I swear, he folds his wings down and clutches his stomach. His neck stretches and he gags. I can see his dry, finger-like tongue.

“Oh god.” Fingernails dig into my forearm.

“Ow!” I say, and remove my girlfriend’s talons. When I look back, the seagull is lying on its back, trying to walk on the sky.

My girlfriend jumps out of the car and runs to him. When I get there, her eyes are already glistening with tears.

“You killed him,” she says.

“He’s still moving.”

“We’re taking him to the vet.”

“Don’t touch him!” I stop her. “He could be Asian.”

She balks. “So!?”

“SARS? Bird flu? That stuff comes from Asia.”  

“Don’t be a tool. We’re not leaving him to die in this parking lot.”

“Let’s call animal control.”

“No, there’s a vet just up the street.”

“He is not going into my car.”

The seagull groans, honest to goodness moans, like a baby.
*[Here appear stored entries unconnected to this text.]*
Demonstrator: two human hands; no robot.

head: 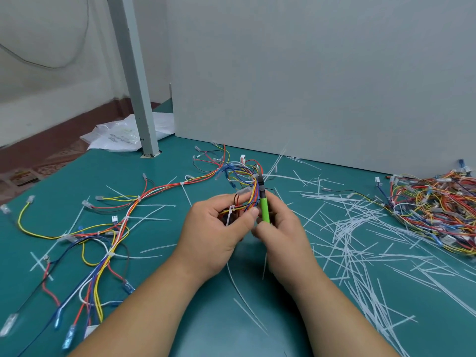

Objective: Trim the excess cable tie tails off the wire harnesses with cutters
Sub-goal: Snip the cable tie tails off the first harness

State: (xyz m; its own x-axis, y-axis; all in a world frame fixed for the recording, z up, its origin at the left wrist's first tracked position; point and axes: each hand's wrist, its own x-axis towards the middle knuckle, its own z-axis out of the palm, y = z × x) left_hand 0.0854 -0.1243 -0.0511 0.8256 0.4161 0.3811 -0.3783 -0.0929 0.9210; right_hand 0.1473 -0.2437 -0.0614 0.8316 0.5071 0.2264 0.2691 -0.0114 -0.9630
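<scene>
Cutters (264, 207) being gripped by right hand (282, 229) at frame centre; left hand (215, 231) pinching harness (252, 193). Risk: blades nicking wires crowding tie (231, 211).

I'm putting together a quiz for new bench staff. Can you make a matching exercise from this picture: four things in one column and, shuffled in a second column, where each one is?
Things
1. cutters
2. harness pile
3. bags
4. cut tails

Places
A. heaped at the far right edge of the mat
B. far left, beside the grey post
C. gripped in the right hand
D. strewn across the mat's right half

Pairs: 1-C, 2-A, 3-B, 4-D
</scene>
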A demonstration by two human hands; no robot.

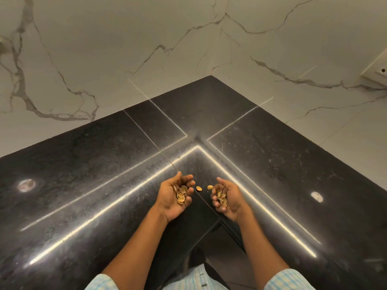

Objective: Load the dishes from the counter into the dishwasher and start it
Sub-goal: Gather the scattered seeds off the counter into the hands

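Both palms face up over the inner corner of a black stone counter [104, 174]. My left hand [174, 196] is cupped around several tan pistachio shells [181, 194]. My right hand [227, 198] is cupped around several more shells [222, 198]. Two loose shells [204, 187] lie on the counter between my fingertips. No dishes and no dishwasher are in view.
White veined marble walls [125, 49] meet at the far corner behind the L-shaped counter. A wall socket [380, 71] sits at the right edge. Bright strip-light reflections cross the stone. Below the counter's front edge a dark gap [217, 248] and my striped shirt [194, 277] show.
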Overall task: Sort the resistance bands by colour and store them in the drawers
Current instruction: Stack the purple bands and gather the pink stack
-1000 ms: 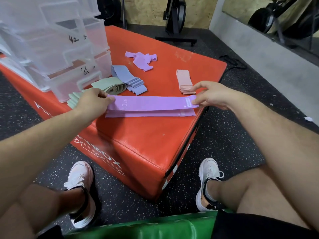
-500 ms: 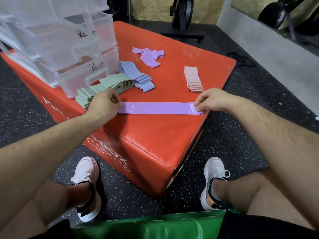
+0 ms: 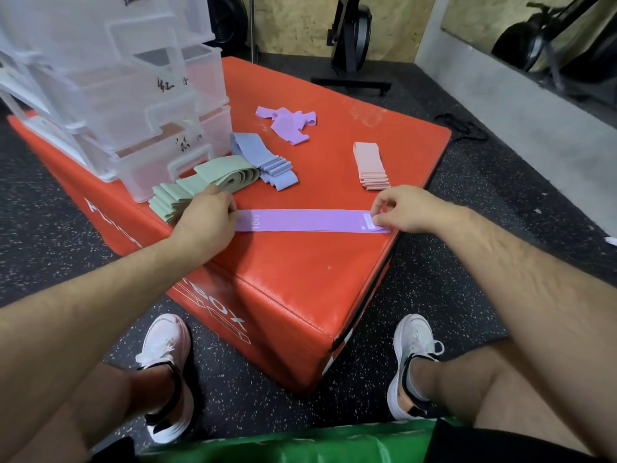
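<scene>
A purple resistance band point(image 3: 307, 220) lies stretched flat across the near part of the red box point(image 3: 300, 272). My left hand point(image 3: 208, 217) pinches its left end and my right hand point(image 3: 405, 208) pinches its right end by the white label. Behind it lie folded stacks: green bands point(image 3: 200, 185), blue bands point(image 3: 263, 160), pink bands point(image 3: 370, 165), and a loose heap of purple bands point(image 3: 287, 123). Clear plastic drawers point(image 3: 133, 105) stand stacked at the box's back left.
The red box sits on a dark speckled gym floor point(image 3: 467, 279). My two white shoes rest on the floor in front of it, and a green pad point(image 3: 283, 444) lies at the bottom edge. Exercise machines stand by the far wall.
The purple band, first held doubled and slightly raised, now lies as one flat strip on the box. Both hands still hold its ends.
</scene>
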`<state>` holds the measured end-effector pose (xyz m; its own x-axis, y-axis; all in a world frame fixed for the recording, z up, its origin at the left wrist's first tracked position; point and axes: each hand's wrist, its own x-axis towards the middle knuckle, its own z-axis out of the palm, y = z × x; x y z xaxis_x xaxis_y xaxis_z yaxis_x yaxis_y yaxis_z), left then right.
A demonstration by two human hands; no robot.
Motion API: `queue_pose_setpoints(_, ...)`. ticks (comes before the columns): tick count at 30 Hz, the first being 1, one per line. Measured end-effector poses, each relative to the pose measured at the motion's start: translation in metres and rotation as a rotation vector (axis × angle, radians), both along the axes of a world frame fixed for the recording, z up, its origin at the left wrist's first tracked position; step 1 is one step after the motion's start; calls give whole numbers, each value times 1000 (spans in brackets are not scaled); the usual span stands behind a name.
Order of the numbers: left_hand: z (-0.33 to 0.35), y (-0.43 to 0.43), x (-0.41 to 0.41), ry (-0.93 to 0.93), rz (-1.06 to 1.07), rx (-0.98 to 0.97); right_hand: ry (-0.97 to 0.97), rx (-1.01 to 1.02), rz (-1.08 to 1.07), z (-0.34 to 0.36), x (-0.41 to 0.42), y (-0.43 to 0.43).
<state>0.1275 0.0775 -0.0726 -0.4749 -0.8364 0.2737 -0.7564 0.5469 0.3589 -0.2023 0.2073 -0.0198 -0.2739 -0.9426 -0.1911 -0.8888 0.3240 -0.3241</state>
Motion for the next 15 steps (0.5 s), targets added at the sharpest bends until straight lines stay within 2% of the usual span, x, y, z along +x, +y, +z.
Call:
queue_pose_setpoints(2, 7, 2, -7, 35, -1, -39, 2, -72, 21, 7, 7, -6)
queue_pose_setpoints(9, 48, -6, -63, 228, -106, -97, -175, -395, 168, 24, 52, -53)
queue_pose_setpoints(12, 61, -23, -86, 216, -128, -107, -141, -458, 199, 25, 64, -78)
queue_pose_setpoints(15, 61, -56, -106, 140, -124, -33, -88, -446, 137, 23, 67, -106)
She tugs on my arm. “Please?”

“Fine, but he’s riding in the trunk.”

I pick him up—he really would make a great pillow, or half a ski-jacket—and carry him to the trunk. After a few steps he seems to perk up, so I get the great idea to go into the wild on his ass. Fly away, bird. Be free.

I toss him in the air.

For one glorious moment he spreads his wings and flaps, then corkscrews to the ground and lands with a thud.

On his beak.

One wing flaps and he continues to corkscrew, scraping the pavement. When my girlfriend stops screeching, I can hear myself think and it becomes clear: that was a bad idea.

When I pick up the bird again, he’s completely epileptic. Even the little mites in his feathers are shaken loose.

I set him in the trunk, not noticing that my gym bag and a file folder full of documents that I need to review are also in there.

Two minutes later, crossing four lanes of traffic, the soda I was enjoying my lunch with spills as I turn into the animal hospital. The bird might as well have ridden up front.

When I stop the car, there’s a peculiar thumping coming from the trunk. Flap thump. Flap thump. Flap thump. “Well, he’s still alive,” I say.

A moment later I open the trunk. In a blur of flapping wings, violent squawking and flying feathers, I end up on my ass, staring at blue sky and a diminishing seagull.

“He’s alive!” My girlfriend jumps in celebration, then sees me, and covers her mouth—probably to hide the smile.

After I dust myself off, I go to close the trunk. All the papers are strewn about, covered by slimy black and white bird shit and peppered with something worse: chime-coated French fries and spicy chicken. The documents were originals.

I slam the trunk.

“Are you alright?” my girlfriend asks.

“Oh, I’m fine. But I’m buying some Alka-Seltzer.”